What else do you need to see?

Thanks in advance.Last edited by CurtE on Thu Feb 10, 2011 8:18 pm; edited 1 time in total

----------

## DONAHUE

 *Quote:*   

> http://127.0.0.1

 

Was the command entered on a machine running a webserver with a public document directory containing documents?

What exactly was returned?

cs-mn.com, reunions-with-flair.com, blue-moose-gifts.com, flitezimz.com are not resolvable, NETWORK SOLUTIONS, LLC is listed as registrar for all of them. Is NETWORK SOLUTIONS, LLC, supposed to provide authoritative name server for them? If so are you or they responsible for loading the name server? Or do you run authoritative name servers on the internet?

Do you run name server(s) on your intranet?

Does COMCAST provide your internet service? If so, is 70.89.201.9 a fixed IP or was it received from dhcp?

----------

## CurtE

http://127.0.0.1 was entered on my windows machine not the server.  That may be why it doesn't work.  Standard http error "can't find site."

Network solutions is where I registered the domains and that's where I maintain the IP address's to the sites.

Authoritative name server?  My own DNS server?  On the CSMN1 (which is turned off at the moment), yes.  Eventually, CSMN2 will be a DNS server so I have matching systems.

No, named servers are not run on the intranet (per se) but I use the intranet to access the servers for changes to the servers, accessing the MySQL database or anything else I need to do.

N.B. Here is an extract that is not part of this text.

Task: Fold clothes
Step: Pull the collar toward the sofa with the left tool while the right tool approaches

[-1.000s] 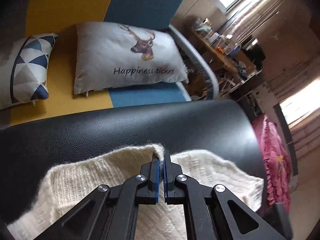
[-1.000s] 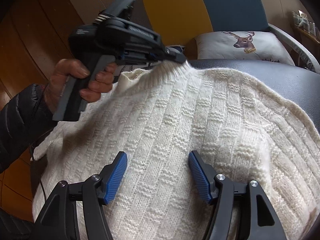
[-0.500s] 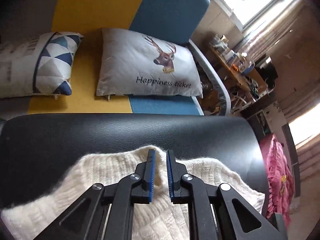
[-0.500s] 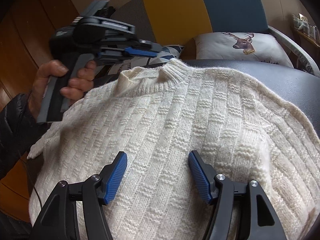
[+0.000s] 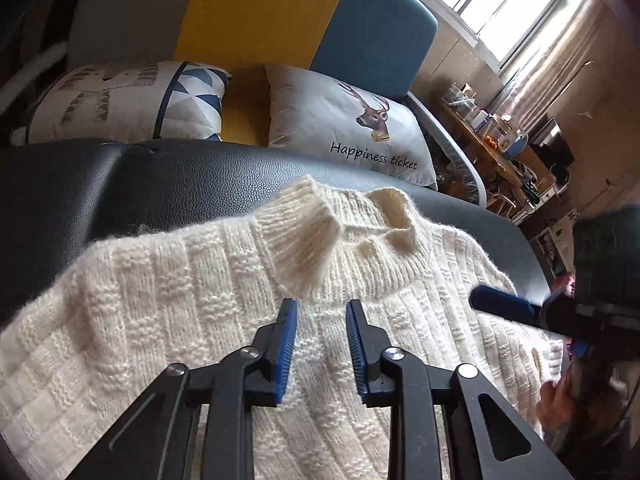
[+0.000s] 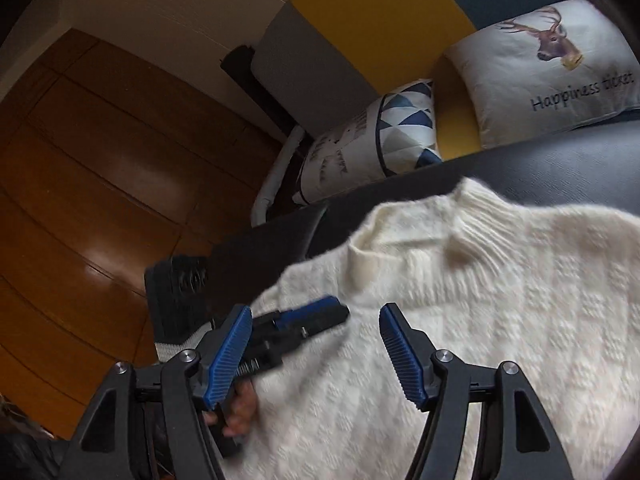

Comcast is the provider of my 5 static IP's, one being 70.89.201.9.

----------

## DONAHUE

 *Quote:*   

> http://127.0.0.1 was entered on my windows machine not the server. That may be why it doesn't work. Standard http error "can't find site."

 That is why. 

 *Quote:*   

> Authoritative name server? My own DNS server? On the CSMN1 (which is turned off at the moment), yes. Eventually, CSMN2 will be a DNS server so I have matching systems. 

 If this means that cmns1 is the authoritative name server for your domains and there is no backup server, then with the only nameserver that knows your name turned off, neither you nor I nor anyone else can browse to your domains by name until you turn name service backon. You can get fooled by turning name servers off and still being able to browse by name for a period of time until the caches on the internet clear.

Bottom line: turn working name servers on and name service will be restored.

----------

## CurtE

The other server has a hardware problem (fixable).  What would I do if it wasn't fixable?  Would I need to make CSMN2 a DNS server too?

----------

## DONAHUE

Your whois information shows:

 *Quote:*   

>  Domain Name: CS-MN.COM
> 
>    Registrar: NETWORK SOLUTIONS, LLC.
> 
>    Whois Server: whois.networksolutions.com
> ...

  The technical requirement is that you have: (From wikipedia, concise and readable)  *Quote:*   

> When domain names are registered with a domain name registrar their installation at the domain registry of a top level domain requires the assignment of a primary name server and at least one secondary name server. The requirement of multiple name servers aims to make the domain still functional even if one name server becomes inaccessible or inoperable.[12] The designation of a primary name server is solely determined by the priority given to the domain name registrar. For this purpose generally only the fully qualified domain name of the name server is required, unless the servers are contained in the registered domain, in which case the corresponding IP address is needed as well.
> 
> Primary name servers are often master name servers, while secondary name server may be implemented as slave servers.

 I use register.com as my registrar, they provide the tools and server space for me to maintain authoritative name service on their servers, I don't know but would presume network solutions could provide for you in emergency or even permanently.

----------

## DONAHUE

Useful free tools for looking at your sites from a distance

----------

## CurtE

My son finally had a moment to explain my problem to me and (as I expected) it is my fault.  LOL

I didn't understand that when I created the DNS server on CSMN1, that I had to and I didn't have a choice.  I thought it was an optional thing that I could do.

Now I need to remember what I did years ago and re-do it.

Thanks for the help and I will close this thread.

----------